Catherine Bessant, Bank of America’s chief technology officer, recently said that innovation labs were not in the cards for her company because anything that only brings a 10% return can’t be taken seriously.
That position apparently has not been embraced at Wells Fargo & Co.
The innovation operation at the San Francisco megabank, now headed up by Steve Ellis, will count about 130 people when fully functioning. It is now about half that.
Ellis has been in charge of Wells Fargo’s newly reorganized innovation for only a week, but it was a natural transition for him. As head of the bank’s wholesale services group, he was responsible for the industry’s first corporate mobile banking app and Wells Fargo’s first startup accelerator.
One of the ideas behind the accelerator, he said, was “getting people inside the company looking outside the company, and bringing emerging technology into the company.” Some of the bank’s innovation efforts are focused on improving internal processes, some are concerned with external efforts, like working with startups.
Recently the bank decided to bring all these innovation efforts under one umbrella, which means Ellis oversees the bank’s innovation labs, based in San Francisco and Charlotte; its payments strategy group, which oversees the P2P network ClearXchange, Apple Pay, tokenization and the like; the design delivery group, which is working on user experience and changing the culture to be more agile and speed up time to market; and the startup accelerator.
If this sounds like a lot — it is. An innovation strategy group, numbering about 20 people, helps Ellis oversee the operation.
There is significant support from the C-level for innovation at Wells Fargo — an Analytics section of the innovation group is led by the bank’s newly hired chief data officer, A. Charles Thomas, for example. A cross-enterprise group that reports directly to CEO John Stumpf’s “kitchen cabinet” of close advisors helps ensure the innovation group has adequate funding and dedicated resources, and can make its voice heard throughout the larger organization, Ellis said. This points to how the innovation group’s boundaries are permeable, that it fits organically within the bank and is not just a room with ping pong tables way off in the wings somewhere.

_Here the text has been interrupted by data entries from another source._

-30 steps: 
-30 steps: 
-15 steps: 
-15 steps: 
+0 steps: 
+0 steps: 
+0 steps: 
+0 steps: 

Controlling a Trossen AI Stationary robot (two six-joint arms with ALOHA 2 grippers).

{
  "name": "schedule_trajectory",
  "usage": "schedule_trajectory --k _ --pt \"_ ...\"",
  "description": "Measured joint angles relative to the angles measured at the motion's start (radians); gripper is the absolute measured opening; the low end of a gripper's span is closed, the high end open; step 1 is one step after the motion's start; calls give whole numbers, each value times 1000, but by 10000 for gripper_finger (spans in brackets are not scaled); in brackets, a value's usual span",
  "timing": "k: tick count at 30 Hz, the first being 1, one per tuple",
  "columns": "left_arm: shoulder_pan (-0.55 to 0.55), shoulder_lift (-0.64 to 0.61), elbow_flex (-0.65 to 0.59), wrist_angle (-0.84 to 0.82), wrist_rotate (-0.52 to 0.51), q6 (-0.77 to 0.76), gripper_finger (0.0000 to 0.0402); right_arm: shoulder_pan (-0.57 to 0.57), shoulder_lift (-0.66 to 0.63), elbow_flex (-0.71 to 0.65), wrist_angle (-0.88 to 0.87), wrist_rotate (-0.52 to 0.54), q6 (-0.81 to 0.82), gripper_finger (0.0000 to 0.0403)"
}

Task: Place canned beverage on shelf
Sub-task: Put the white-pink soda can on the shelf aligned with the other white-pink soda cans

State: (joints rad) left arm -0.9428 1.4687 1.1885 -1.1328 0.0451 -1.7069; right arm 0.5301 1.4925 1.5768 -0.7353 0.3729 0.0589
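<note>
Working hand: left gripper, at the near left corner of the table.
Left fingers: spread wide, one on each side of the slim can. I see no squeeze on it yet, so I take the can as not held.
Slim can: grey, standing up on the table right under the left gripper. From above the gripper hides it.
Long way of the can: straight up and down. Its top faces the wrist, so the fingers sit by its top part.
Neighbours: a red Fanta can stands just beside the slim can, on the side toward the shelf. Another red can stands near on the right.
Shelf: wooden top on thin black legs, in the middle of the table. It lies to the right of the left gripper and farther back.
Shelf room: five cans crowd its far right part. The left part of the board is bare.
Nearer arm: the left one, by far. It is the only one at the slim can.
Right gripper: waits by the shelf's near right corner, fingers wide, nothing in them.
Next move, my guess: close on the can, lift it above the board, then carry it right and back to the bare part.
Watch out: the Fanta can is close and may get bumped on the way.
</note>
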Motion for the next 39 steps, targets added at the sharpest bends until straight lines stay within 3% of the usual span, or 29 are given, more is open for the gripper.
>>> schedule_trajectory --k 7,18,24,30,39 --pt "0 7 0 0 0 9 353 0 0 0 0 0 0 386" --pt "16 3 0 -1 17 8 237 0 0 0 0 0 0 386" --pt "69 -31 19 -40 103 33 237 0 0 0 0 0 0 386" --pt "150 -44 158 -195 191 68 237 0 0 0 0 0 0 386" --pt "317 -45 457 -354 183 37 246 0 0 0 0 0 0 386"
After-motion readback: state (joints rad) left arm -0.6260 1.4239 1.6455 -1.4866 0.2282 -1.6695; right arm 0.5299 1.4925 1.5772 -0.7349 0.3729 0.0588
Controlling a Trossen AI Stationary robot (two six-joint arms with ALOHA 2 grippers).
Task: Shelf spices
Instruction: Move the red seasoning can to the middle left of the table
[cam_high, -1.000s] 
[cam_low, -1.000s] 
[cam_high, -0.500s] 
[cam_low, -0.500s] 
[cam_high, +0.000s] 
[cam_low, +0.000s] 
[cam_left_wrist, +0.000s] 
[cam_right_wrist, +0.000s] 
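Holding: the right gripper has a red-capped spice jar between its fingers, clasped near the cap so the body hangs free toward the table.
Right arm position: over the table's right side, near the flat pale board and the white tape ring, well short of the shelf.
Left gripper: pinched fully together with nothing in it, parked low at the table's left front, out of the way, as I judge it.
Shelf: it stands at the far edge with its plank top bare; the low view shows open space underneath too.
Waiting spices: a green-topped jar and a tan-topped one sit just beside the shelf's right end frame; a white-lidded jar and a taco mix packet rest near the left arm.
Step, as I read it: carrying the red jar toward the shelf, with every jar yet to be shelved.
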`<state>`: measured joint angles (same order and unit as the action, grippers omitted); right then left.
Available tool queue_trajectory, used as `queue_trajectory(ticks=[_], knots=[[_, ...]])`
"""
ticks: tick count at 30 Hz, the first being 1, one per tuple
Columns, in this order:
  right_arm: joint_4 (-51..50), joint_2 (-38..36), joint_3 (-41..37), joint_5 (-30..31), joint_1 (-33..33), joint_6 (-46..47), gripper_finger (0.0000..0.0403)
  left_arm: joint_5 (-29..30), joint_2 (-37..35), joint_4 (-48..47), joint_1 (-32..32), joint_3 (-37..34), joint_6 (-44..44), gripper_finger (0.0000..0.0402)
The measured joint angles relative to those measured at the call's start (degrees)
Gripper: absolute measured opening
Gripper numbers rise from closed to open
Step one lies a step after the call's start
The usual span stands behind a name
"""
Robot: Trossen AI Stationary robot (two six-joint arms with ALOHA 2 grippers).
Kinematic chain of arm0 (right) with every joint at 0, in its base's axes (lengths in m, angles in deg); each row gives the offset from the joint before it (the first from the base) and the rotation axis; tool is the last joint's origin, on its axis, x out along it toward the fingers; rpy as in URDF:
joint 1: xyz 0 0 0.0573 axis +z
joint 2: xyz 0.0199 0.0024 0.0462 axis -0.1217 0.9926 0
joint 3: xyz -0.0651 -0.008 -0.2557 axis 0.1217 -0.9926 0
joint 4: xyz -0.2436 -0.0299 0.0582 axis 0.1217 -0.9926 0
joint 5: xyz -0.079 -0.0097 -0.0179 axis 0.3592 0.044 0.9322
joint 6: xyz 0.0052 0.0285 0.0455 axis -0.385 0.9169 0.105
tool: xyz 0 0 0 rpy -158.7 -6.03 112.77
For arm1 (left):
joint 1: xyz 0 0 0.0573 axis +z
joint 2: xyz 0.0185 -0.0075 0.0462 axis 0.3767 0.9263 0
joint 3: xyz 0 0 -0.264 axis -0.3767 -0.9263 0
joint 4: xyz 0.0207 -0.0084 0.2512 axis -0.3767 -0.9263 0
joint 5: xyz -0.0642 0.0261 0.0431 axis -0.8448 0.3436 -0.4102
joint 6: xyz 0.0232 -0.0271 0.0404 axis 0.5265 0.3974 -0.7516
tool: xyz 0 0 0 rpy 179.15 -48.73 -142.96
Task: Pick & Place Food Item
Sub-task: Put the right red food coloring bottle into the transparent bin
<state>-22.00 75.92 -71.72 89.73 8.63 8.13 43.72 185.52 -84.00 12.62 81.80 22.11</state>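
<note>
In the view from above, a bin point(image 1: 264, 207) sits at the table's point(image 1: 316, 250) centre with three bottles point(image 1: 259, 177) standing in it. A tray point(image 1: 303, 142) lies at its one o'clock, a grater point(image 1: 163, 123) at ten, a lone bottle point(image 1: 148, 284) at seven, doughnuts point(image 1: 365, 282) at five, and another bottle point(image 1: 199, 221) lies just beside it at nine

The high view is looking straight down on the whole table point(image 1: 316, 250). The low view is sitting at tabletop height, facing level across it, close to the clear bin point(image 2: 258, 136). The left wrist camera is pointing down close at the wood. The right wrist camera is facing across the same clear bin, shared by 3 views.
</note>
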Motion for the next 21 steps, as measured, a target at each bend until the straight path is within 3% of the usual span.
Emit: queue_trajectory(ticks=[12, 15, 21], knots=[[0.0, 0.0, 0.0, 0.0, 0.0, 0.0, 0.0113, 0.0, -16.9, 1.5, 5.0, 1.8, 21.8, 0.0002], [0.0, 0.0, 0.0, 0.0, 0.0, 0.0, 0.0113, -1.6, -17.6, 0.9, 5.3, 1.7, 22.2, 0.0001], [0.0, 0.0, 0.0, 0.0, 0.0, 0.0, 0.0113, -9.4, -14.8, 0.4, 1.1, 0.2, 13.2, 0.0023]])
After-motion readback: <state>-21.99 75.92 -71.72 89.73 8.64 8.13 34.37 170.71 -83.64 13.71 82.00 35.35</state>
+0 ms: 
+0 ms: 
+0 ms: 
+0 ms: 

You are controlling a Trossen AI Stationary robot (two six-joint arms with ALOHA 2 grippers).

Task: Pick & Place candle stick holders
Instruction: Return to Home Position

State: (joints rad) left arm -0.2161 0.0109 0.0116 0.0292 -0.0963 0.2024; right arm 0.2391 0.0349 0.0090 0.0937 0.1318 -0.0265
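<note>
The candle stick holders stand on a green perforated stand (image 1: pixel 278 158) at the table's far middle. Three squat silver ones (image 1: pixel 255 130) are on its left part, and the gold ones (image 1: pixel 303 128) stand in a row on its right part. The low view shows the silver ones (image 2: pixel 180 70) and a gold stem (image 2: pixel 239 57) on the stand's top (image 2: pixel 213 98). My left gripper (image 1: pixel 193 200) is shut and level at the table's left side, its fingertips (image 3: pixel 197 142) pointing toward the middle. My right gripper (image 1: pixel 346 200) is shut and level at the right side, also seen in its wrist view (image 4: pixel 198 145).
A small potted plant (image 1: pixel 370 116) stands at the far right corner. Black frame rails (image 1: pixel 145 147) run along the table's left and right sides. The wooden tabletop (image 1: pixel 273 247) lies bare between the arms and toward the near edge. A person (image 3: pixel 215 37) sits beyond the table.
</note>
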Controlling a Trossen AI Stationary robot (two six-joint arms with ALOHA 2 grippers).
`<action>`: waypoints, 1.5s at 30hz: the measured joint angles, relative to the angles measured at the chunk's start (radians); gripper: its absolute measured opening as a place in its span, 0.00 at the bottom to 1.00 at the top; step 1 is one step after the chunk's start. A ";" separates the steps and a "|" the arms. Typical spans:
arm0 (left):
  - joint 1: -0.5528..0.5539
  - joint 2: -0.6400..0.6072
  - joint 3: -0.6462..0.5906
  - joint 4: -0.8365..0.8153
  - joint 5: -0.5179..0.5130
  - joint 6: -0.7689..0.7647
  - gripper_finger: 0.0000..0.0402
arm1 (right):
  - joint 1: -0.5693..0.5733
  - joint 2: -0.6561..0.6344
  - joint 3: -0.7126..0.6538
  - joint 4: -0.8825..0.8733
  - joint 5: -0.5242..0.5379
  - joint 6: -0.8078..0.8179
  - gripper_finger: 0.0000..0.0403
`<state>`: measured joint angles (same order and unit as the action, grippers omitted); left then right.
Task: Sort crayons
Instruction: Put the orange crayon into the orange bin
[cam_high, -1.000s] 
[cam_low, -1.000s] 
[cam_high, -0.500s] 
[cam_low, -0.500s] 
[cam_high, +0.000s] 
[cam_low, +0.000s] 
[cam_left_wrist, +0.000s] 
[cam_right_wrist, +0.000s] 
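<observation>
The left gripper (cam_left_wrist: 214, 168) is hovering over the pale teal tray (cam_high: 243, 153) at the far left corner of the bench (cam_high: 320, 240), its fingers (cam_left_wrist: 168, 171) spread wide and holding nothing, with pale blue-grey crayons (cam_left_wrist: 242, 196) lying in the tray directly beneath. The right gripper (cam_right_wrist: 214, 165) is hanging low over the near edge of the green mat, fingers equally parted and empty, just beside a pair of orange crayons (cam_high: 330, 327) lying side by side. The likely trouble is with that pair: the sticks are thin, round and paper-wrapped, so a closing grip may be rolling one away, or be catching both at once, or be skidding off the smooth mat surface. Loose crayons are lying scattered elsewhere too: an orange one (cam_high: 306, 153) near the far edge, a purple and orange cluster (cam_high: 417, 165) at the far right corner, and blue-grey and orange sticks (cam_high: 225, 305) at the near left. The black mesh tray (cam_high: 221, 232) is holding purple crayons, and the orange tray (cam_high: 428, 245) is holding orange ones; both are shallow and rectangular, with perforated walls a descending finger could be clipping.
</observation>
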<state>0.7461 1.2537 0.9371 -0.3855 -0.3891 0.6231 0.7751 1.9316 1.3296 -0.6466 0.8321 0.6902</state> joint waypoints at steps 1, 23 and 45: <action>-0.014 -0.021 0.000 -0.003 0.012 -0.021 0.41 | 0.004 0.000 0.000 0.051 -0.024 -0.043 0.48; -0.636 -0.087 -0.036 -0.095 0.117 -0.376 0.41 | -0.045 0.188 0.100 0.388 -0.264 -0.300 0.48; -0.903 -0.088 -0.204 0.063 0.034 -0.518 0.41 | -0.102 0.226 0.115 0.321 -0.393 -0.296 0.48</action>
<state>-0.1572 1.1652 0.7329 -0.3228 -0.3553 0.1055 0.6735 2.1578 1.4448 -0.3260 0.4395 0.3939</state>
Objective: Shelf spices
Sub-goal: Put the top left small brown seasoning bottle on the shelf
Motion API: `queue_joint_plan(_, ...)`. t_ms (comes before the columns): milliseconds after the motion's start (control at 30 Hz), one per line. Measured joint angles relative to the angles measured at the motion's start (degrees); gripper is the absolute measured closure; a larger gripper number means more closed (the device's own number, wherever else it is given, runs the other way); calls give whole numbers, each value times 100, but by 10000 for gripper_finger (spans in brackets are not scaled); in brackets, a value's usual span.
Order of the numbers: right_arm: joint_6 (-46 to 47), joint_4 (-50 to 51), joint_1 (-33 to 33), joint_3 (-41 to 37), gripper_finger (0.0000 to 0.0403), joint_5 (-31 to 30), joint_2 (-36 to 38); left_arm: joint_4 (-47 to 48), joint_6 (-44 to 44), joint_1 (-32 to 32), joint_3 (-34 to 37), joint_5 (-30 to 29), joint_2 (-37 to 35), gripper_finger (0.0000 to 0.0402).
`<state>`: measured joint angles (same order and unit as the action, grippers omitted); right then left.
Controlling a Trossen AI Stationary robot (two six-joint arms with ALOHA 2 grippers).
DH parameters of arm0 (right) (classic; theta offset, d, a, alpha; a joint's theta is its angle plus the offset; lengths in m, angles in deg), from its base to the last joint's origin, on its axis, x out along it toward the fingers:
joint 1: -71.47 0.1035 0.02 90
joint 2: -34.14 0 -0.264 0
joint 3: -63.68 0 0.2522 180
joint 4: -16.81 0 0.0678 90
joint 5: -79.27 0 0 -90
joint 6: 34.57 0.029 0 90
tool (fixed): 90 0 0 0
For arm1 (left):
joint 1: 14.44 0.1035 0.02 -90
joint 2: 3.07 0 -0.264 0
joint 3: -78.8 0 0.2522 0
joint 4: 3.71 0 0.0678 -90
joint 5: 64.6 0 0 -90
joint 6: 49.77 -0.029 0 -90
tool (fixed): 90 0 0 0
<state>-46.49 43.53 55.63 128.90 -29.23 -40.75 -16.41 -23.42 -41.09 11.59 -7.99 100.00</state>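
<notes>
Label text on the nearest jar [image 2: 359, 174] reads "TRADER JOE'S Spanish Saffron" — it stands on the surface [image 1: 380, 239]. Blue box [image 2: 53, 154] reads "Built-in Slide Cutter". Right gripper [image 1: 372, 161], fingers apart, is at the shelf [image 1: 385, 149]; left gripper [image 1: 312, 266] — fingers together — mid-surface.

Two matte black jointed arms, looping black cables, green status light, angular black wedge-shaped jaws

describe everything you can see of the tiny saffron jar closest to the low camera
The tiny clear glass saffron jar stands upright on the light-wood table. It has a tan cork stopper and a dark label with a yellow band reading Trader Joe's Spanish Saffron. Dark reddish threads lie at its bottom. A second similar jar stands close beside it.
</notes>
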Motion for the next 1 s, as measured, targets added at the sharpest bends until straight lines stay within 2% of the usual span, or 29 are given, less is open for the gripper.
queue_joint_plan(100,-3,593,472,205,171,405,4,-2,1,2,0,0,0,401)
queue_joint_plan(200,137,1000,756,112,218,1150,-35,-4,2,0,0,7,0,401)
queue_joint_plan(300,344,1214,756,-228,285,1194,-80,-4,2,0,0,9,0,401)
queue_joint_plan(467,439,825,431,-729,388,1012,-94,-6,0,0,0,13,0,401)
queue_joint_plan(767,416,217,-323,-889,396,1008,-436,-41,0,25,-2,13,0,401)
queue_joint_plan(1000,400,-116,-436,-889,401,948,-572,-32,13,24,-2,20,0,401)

“We have ping pong tables,” Ellis told Bank Innovation. “We’ve been doing that for 15 years. We know who we’re competing with. We know web development and mobile. We’ve built a very strong team over the years that has helped us to compete.”
That’s what happens when your bank is headquartered in San Francisco.
Ellis said plans are being formed to bring the innovation group together on its own floor, possibly in 333 Market, where the bank has “a lot of space.” Word is they’ll bring the ping pong table and free soda.
In 2015, Ellis wants to focus on biometrics, where the bank has a considerable head start — EyeVerify, which maps the unique veins in your eyes, was in its inaugural startup accelerator class. Other priorities include improving speed to market, and further developing the concept of banking as a service — pushing banking services out through APIs. “That means bank services will reside in other apps,” Ellis said, pointing to an agreement with a Los Angeles-area mall, The Grove, as an example. Customers can place orders and pay for them using a Wells Fargo API in a retailer’s app.
But APIs can represent a deeper kind of connection and links in services such as Uber or Airbnb.
“It’s a different kind of network,” Ellis said of the API links starting to spread outward from the banks these days. “The challenge is how to manage it and how to organize that whole effort, so that it’s neat and clear, and not a mess of different services.”
Ellis has lots of plans, and lots of resources and talents to make things happen, but he’s not trying to take on all the challenges the bank faces at once.
“It’s only been a week,” he said.
The headcount number was updated in this article.